**Task objective**
Among the records below, how many lines contain the word "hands"? The answer is a single number.

**Task inputs**

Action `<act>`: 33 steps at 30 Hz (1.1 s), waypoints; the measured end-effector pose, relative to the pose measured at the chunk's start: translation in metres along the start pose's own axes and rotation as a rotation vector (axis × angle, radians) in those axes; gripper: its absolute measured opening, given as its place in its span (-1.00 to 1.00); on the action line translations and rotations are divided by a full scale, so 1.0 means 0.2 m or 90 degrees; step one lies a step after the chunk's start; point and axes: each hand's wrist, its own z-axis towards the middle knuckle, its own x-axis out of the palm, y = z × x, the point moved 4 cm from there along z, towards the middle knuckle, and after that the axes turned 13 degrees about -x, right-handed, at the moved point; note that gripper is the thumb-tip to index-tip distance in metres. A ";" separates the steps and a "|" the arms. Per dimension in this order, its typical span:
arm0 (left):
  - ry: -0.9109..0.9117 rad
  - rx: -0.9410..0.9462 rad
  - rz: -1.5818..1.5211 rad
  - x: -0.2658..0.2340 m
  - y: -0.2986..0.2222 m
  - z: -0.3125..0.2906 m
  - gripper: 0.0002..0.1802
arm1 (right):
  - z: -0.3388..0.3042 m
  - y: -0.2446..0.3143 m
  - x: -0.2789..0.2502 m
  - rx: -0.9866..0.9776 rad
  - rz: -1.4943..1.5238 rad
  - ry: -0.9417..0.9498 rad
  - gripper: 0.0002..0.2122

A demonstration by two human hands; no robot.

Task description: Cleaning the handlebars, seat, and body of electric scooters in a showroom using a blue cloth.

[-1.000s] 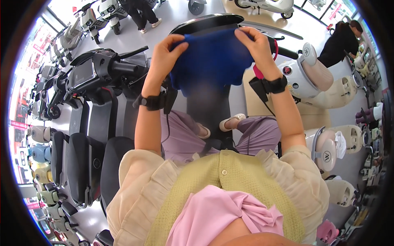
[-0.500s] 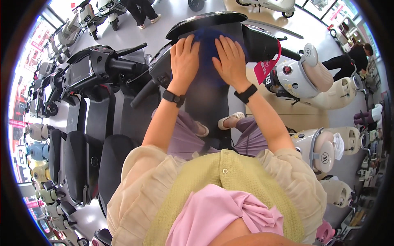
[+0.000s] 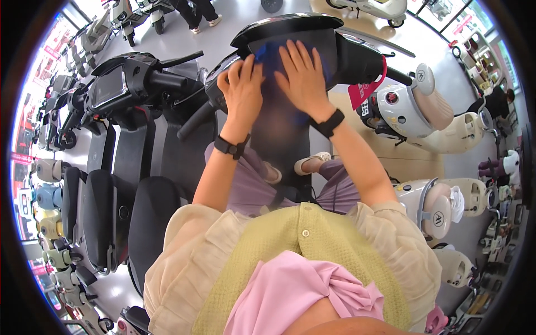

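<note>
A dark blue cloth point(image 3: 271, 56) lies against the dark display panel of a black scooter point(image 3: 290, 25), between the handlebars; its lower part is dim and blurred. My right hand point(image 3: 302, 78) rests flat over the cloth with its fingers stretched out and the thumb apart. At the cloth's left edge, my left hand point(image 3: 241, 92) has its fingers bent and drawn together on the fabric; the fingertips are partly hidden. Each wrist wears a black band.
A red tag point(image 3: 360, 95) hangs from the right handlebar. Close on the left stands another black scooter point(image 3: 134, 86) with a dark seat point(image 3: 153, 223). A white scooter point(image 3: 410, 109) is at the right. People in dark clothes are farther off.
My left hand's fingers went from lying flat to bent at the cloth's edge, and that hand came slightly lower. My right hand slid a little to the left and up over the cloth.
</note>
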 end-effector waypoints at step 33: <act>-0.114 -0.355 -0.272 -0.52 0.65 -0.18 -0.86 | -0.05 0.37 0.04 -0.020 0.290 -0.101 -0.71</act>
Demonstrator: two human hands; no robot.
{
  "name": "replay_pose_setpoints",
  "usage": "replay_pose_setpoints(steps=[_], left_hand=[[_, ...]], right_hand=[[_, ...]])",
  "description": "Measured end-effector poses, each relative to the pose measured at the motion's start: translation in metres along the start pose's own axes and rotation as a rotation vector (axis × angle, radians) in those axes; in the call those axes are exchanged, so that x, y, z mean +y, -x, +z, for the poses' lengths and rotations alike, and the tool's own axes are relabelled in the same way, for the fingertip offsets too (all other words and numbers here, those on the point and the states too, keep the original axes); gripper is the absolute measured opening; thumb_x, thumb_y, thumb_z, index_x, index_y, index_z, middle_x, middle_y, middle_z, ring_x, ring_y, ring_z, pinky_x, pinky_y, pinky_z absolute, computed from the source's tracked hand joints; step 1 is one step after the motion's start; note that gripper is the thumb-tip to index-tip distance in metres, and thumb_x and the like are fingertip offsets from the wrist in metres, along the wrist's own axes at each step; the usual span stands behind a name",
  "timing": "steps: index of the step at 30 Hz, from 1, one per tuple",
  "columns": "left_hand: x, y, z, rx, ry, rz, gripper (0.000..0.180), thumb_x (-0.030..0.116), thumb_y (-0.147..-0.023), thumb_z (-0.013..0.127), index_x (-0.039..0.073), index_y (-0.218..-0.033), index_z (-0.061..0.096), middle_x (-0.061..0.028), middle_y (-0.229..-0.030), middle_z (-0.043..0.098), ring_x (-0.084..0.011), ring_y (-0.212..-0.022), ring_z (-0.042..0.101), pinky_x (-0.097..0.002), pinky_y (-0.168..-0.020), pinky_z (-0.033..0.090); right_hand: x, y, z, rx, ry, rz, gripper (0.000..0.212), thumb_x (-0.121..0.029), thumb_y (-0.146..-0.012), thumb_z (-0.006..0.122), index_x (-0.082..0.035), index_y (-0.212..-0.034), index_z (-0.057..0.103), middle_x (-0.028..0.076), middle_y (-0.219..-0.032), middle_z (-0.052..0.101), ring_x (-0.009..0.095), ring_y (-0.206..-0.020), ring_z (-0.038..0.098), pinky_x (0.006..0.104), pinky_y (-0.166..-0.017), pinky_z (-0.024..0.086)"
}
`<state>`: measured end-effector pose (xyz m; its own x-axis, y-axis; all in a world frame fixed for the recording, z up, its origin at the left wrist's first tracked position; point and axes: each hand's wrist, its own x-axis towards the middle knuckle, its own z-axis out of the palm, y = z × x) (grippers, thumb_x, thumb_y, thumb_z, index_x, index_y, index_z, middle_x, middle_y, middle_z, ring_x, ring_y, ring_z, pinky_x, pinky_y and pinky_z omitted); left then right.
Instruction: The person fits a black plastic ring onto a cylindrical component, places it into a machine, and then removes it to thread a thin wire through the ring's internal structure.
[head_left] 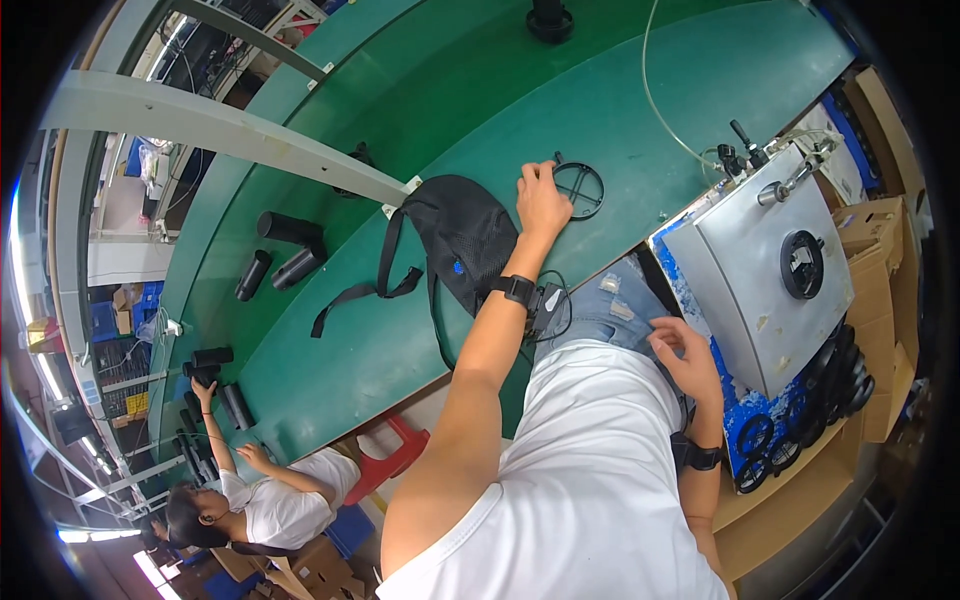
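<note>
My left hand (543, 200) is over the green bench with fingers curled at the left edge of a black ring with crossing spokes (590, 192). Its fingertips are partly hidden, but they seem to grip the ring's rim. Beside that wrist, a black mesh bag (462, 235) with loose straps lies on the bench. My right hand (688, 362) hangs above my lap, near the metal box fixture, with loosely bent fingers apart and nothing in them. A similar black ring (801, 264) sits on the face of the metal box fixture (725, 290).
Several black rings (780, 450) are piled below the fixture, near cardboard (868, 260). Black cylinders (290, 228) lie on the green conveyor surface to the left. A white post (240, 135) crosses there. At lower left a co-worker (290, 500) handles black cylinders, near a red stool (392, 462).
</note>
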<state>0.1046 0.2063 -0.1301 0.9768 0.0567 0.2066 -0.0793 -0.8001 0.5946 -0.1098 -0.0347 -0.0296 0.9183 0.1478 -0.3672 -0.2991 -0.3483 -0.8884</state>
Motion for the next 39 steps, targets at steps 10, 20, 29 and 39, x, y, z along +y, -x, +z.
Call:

**Answer section**
2